What is required:
For every line below that includes the word "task", add one; report the final number and nothing else.
########################################
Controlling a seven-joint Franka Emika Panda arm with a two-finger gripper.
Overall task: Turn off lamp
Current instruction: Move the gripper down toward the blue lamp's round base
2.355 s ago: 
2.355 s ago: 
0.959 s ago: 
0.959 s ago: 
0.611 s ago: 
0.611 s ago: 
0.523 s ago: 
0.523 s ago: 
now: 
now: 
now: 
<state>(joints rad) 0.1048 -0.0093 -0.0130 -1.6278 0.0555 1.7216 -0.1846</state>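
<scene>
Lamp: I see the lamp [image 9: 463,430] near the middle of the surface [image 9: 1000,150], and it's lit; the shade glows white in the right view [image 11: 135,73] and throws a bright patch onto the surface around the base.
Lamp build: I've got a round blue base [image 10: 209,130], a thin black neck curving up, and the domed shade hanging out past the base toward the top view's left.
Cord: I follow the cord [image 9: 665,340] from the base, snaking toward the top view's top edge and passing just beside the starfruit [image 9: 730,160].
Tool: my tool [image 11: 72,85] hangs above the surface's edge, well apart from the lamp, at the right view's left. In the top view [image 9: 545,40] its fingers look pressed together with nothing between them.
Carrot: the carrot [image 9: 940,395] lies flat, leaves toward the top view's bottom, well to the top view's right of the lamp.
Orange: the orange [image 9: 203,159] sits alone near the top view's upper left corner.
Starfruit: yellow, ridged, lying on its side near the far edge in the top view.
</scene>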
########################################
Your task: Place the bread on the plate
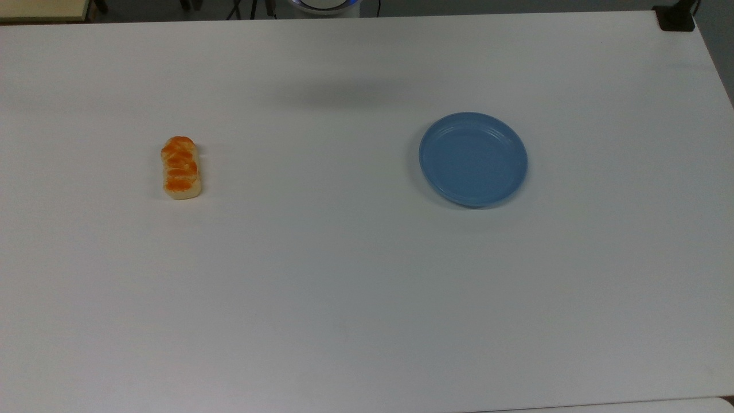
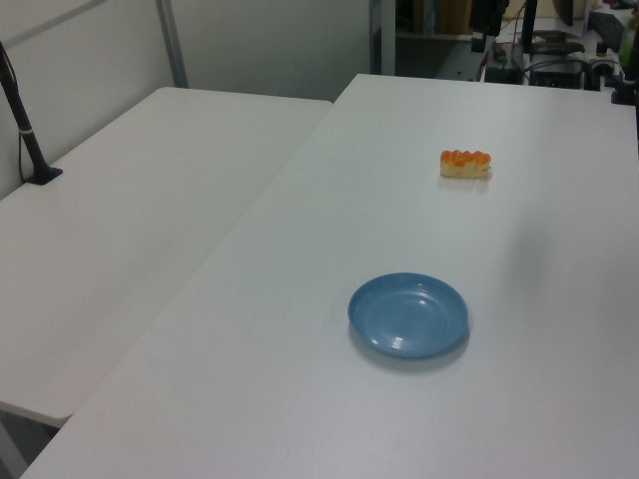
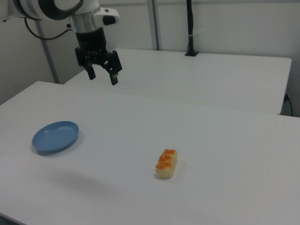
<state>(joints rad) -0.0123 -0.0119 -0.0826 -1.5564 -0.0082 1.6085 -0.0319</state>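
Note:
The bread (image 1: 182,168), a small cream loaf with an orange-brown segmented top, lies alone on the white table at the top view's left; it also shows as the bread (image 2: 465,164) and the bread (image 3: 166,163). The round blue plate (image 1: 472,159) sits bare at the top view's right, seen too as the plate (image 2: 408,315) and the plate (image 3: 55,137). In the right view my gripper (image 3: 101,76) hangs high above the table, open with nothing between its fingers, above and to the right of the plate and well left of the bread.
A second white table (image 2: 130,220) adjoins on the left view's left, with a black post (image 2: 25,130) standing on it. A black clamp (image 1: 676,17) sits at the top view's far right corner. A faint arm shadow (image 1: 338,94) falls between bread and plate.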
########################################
Your response:
2